Microvascular network growth and remodeling are common denominators for most age-related pathologies. For multiple pathologies (myocardial infarction, stroke, hypertension), promoting microvascular growth, termed angiogenesis, would be beneficial. For others (cancer, retinopathies, rheumatoid arthritis), blocking angiogenesis would be desirable. Most therapeutic strategies, however, are motivated based on studies using adult animal models. This approach is problematic and does not account for the impaired angiogenesis or the inherent network structure changes that might result from age. Considering the common conception that angiogenesis is impaired with age, a need exists to identify the causes and mechanisms of angiogenesis in aged scenarios and for new tools to enable comparison of aged versus adult responses to therapy. The objective of this article is to introduce opportunities for advancing our understanding of angiogenesis in aging through the discovery of novel cell changes along aged microvascular networks and the development of novel ex vivo models.

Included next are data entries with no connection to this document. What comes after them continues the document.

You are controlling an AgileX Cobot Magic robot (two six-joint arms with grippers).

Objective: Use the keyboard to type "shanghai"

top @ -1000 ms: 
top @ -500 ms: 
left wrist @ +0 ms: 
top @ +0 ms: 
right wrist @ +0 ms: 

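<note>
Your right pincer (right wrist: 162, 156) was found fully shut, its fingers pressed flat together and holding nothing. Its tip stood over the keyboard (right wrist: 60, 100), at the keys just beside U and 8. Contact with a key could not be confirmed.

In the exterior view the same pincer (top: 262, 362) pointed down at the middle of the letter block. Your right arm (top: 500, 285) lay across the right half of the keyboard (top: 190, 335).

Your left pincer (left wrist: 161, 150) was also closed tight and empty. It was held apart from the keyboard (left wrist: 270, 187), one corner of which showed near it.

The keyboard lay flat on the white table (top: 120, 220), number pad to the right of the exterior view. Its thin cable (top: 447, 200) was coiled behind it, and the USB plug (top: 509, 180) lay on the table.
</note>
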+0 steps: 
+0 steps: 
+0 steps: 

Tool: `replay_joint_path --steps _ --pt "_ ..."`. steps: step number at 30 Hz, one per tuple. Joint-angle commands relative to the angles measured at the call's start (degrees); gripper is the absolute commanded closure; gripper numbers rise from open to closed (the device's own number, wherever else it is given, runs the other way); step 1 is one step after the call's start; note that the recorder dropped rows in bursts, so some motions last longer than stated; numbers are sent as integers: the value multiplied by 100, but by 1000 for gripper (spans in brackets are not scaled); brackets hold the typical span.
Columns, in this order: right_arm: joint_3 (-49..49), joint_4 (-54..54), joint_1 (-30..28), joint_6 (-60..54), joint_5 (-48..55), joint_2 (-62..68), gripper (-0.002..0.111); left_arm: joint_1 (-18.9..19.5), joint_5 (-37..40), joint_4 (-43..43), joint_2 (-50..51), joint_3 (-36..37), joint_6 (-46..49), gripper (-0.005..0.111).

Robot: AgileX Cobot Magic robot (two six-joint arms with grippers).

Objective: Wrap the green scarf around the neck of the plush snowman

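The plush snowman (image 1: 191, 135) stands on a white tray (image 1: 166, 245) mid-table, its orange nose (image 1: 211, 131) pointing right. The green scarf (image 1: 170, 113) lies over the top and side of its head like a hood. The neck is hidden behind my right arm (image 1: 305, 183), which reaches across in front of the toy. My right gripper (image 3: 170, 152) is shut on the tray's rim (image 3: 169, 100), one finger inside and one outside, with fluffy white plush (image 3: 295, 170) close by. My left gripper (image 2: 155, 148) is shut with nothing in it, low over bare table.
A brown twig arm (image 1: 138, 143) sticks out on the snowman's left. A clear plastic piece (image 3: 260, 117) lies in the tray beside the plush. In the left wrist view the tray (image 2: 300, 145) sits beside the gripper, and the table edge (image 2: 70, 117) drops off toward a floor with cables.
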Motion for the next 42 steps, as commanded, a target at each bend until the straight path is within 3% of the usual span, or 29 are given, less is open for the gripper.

Keywords: aging; angiogenesis; endothelial cell; microcirculation; pericyte.

Fig. 1.

Opportunities for understanding angiogenesis during aging. Angiogenesis, characterized by capillary sprouting off existing vessels, involves multiple cell-cell and cell-protein interactions. Main players are endothelial cells, vascular pericytes, growth factors (GF), and the extracellular matrix (ECM). Evidence for impaired angiogenesis during aging motivates the need to identify how these interactions are altered in aged tissues and during age-related pathologies and highlight opportunities for basic science discovery and the development of new biomimetic models for aging research. GF, growth factor.

Fig. 2.

Aged microvascular networks display increased pericyte coverage along capillaries. A–D: representative images from 9-mo-old and aged 24-mo-old Fisher 344 rats labeled for platelet endothelial cell adhesion molecule (PECAM) and α-smooth muscle actin (α-SMA) (A and B) or PECAM and neural/glial antigen 2 (NG2) (C and D). PECAM identifies endothelial cells. α-SMA and NG2 identify perivascular cells, including pericytes along capillaries. Arrow indicates a capillary segment void of pericyte wrapping. E and F: quantification of capillary coverage by α-SMA-positive (E) or NG2-positive (F) pericyte labeling. The number of PECAM-positive capillaries with observable pericyte labeling was quantified across entire tissues (α-SMA: n = 13 tissues from rats for each group; NG2: n = 15 tissues from 7 rats for each group). *P < 0.05, ***P < 0.001 (Student’s t-test). Values are shown as means ± SE. Scale bars, 50 µm.

Fig. 3.

Application of the rat mesentery culture model for aging research. A: in the rat mesentery culture model, mesenteric tissues can be harvested from adult and aged rats and cultured for comparison of microvascular growth dynamics. Advantages of this tissue culture model include time lapse observation of angiogenesis across intact microvascular networks and the ability to probe cell-cell interactions (2, 54). B: representative images of an aged mesenteric network from an aged 24-mo-old Fisher 344 rat immediately after harvesting and after culturing for 3 days in minimum essential media supplemented with 10% fetal bovine serum (FBS). Platelet endothelial cell adhesion molecule (PECAM) labeling identifies the hierarchy of intact networks, including arterioles (A), venules (V), and capillaries. Angiogenesis in the cultured tissues is supported by the observation of regions with high vascular density (*) and capillary sprouting (arrows). C: data demonstrating the feasibility of comparing angiogenic responses in mesenteric tissues from adult (9 mo) and aged (24 mo) Fisher 344 rats in unstimulated (UN) and stimulated (ST) conditions (n = 8 tissues from 5 rats/group). NS, nos. of vascular segments per area and capillary sprouts per vascular area were not significantly different between adult and aged networks (P > 0.05, 2-way ANOVA, followed by a Bonferroni pairwise comparison test). *Significant difference between unstimulated and stimulated conditions (P < 0.05, 2-way ANOVA followed by a Bonferroni pairwise comparison test). These results suggest that angiogenesis in aged scenarios can be rescued by exogenous delivery of growth cues. Values are shown as means ± SE. Scale bars, 100 µm.